- _ACTIVITY_:
The response must restate all of the data word for word.

- _PROVIDED DATA_:
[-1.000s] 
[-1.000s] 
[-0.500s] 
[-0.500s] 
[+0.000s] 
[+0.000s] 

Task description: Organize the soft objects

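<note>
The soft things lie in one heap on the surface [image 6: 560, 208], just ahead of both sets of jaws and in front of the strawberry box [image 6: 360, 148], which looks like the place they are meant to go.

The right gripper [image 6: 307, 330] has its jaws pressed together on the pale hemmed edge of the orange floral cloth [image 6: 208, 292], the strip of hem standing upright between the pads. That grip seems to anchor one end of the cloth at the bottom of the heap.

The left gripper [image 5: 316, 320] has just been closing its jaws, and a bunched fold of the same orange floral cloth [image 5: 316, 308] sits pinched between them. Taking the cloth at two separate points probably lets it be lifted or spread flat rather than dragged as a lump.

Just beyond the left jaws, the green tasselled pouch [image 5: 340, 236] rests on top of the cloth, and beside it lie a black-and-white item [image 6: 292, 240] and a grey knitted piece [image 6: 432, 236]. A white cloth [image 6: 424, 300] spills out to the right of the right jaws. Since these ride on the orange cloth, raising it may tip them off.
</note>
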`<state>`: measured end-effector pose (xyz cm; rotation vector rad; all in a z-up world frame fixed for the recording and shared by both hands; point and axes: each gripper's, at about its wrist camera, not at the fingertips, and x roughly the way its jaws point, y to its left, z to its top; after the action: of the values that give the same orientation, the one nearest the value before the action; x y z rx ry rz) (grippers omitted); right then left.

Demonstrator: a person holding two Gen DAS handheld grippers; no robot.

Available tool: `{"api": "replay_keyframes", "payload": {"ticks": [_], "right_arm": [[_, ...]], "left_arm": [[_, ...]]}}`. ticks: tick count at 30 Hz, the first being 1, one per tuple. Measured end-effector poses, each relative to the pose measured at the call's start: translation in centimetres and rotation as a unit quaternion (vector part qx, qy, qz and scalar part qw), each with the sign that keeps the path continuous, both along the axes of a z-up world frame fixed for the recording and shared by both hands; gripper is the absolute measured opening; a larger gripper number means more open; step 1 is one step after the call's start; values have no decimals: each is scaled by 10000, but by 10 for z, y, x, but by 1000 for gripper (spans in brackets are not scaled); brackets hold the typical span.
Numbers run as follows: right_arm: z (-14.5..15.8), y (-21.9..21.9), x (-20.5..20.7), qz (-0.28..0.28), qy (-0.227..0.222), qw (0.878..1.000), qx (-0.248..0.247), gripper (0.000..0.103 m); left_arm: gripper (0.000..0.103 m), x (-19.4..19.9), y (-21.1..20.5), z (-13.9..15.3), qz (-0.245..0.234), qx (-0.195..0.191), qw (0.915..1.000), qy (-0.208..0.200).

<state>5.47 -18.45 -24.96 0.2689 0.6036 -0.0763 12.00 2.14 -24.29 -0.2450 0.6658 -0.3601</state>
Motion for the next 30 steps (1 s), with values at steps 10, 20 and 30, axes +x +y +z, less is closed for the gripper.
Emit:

- _REPLY_:
[-1.000s] 
[-1.000s] 
[-0.500s] 
[-0.500s] 
[+0.000s] 
[+0.000s] 

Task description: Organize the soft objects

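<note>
The soft things lie in one heap on the surface [image 6: 560, 208], just ahead of both sets of jaws and in front of the strawberry box [image 6: 360, 148], which looks like the place they are meant to go.

The right gripper [image 6: 307, 330] has its jaws pressed together on the pale hemmed edge of the orange floral cloth [image 6: 208, 292], the strip of hem standing upright between the pads. That grip seems to anchor one end of the cloth at the bottom of the heap.

The left gripper [image 5: 316, 320] has just been closing its jaws, and a bunched fold of the same orange floral cloth [image 5: 316, 308] sits pinched between them. Taking the cloth at two separate points probably lets it be lifted or spread flat rather than dragged as a lump.

Just beyond the left jaws, the green tasselled pouch [image 5: 340, 236] rests on top of the cloth, and beside it lie a black-and-white item [image 6: 292, 240] and a grey knitted piece [image 6: 432, 236]. A white cloth [image 6: 424, 300] spills out to the right of the right jaws. Since these ride on the orange cloth, raising it may tip them off.
</note>
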`<state>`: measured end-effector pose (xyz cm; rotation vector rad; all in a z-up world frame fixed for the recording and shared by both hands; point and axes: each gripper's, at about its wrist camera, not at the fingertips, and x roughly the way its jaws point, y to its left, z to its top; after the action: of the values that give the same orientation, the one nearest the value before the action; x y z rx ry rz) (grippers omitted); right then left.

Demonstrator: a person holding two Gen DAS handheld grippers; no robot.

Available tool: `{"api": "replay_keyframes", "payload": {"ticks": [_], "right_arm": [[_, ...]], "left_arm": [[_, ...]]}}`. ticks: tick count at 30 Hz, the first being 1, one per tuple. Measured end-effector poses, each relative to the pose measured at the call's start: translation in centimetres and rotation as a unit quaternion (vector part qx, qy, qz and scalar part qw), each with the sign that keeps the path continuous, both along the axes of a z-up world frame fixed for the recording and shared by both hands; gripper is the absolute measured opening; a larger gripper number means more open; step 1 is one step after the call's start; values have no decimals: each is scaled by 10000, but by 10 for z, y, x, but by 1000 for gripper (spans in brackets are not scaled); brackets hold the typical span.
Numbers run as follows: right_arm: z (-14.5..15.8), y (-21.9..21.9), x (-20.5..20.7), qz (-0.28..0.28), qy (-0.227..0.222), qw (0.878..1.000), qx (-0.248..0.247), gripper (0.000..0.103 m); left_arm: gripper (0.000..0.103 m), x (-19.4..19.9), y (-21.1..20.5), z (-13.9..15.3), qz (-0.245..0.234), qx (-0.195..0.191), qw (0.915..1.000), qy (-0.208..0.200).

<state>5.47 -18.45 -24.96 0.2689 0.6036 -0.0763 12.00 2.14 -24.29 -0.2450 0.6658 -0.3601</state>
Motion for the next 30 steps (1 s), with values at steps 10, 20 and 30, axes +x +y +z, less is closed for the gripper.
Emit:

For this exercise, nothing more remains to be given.